* **Your goal**
Return, word for word, only the lines of the data below that lie between the line with "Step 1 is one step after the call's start" and the line with "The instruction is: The", those two lines included.
------------------------
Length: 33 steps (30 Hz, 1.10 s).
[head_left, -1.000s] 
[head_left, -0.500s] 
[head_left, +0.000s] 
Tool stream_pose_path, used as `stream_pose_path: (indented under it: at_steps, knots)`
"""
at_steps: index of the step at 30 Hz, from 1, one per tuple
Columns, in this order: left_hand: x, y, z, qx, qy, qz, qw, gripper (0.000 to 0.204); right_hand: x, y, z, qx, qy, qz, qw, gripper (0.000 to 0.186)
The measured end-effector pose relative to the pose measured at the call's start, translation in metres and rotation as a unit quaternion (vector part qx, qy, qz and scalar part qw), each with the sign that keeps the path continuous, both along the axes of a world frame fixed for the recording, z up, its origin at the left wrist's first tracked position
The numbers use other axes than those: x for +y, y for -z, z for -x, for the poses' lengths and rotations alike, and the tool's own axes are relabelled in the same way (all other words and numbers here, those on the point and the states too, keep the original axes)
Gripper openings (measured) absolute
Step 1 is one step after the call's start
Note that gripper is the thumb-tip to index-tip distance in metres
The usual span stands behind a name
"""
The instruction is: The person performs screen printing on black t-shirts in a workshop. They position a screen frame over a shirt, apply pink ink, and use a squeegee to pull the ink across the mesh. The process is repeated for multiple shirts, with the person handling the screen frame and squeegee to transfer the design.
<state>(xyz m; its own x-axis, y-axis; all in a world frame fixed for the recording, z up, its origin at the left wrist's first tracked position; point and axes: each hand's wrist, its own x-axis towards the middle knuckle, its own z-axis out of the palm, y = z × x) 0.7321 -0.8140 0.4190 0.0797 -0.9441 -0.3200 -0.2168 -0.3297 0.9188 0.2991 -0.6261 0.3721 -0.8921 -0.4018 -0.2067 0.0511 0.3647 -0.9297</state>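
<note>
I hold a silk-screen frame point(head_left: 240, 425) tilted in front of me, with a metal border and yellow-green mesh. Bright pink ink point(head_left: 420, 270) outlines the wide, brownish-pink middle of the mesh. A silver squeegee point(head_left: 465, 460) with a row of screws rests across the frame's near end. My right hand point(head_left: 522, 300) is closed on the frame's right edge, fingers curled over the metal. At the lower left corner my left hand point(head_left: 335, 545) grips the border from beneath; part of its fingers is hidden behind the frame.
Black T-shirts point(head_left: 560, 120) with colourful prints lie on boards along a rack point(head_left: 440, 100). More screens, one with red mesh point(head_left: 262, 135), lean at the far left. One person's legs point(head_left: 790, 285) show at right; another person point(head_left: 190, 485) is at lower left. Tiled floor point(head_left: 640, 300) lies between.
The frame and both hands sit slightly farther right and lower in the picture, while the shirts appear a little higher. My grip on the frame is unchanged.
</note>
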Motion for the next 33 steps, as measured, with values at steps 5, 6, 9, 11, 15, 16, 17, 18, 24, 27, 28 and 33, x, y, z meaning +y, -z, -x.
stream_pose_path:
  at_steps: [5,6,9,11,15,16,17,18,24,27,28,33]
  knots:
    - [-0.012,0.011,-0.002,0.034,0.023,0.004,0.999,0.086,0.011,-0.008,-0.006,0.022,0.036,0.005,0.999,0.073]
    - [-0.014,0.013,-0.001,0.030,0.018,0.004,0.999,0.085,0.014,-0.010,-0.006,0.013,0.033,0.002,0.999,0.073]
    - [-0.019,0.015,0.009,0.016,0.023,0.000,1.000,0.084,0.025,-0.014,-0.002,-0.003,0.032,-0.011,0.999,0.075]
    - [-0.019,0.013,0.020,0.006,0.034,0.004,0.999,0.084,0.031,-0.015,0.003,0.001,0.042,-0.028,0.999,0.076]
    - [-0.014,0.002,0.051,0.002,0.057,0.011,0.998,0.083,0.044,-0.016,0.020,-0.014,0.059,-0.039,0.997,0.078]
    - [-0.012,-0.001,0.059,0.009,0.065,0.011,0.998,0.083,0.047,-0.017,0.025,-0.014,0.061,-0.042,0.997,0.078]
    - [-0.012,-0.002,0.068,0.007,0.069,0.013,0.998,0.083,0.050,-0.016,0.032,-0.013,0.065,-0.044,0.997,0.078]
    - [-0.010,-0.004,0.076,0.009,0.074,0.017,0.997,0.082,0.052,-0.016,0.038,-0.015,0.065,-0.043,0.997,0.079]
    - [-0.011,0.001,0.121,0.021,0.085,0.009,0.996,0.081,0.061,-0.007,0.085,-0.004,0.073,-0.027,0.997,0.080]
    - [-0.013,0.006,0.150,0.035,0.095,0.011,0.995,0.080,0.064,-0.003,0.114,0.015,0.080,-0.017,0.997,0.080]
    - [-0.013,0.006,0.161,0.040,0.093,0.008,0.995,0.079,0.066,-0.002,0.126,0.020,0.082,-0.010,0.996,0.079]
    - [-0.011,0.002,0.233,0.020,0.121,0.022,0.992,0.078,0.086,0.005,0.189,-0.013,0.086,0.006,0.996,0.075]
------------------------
* **Final answer**
Step 1 is one step after the call's start
Note that gripper is the thumb-tip to index-tip distance in metres
The usual span stands behind a name
"""
The instruction is: The person performs screen printing on black t-shirts in a workshop. They position a screen frame over a shirt, apply pink ink, and use a squeegee to pull the ink across the mesh. The process is repeated for multiple shirts, with the person handling the screen frame and squeegee to transfer the design.

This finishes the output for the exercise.